#### ASSIGNMENT:
With spelling and spacing unchanged, write out each line of the material.

#### DATA EXTRACT:
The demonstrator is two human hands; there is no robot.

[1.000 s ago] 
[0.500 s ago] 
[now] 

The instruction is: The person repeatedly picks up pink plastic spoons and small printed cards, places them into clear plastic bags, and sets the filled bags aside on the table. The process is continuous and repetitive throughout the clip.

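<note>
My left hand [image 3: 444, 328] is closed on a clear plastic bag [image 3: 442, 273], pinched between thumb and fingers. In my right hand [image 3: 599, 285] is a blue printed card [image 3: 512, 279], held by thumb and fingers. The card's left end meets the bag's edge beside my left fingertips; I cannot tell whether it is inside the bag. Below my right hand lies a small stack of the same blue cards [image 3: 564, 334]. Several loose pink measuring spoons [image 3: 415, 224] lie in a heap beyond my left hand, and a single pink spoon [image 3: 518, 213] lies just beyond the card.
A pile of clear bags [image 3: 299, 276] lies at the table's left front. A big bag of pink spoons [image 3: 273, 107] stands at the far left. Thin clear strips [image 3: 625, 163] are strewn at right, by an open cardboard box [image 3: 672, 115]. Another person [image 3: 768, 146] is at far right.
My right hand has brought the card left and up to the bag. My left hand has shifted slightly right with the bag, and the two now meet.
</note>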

#### RESPONSE TO THE TASK:
The demonstrator is two human hands; there is no robot.

[1.000 s ago] 
[0.500 s ago] 
[now] 

The instruction is: The person repeatedly picks up pink plastic spoons and small printed cards, places them into clear plastic bags, and sets the filled bags aside on the table. The process is continuous and repetitive throughout the clip.

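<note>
My left hand [image 3: 444, 328] is closed on a clear plastic bag [image 3: 442, 273], pinched between thumb and fingers. In my right hand [image 3: 599, 285] is a blue printed card [image 3: 512, 279], held by thumb and fingers. The card's left end meets the bag's edge beside my left fingertips; I cannot tell whether it is inside the bag. Below my right hand lies a small stack of the same blue cards [image 3: 564, 334]. Several loose pink measuring spoons [image 3: 415, 224] lie in a heap beyond my left hand, and a single pink spoon [image 3: 518, 213] lies just beyond the card.
A pile of clear bags [image 3: 299, 276] lies at the table's left front. A big bag of pink spoons [image 3: 273, 107] stands at the far left. Thin clear strips [image 3: 625, 163] are strewn at right, by an open cardboard box [image 3: 672, 115]. Another person [image 3: 768, 146] is at far right.
My right hand has brought the card left and up to the bag. My left hand has shifted slightly right with the bag, and the two now meet.
</note>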

This exercise requires no further work.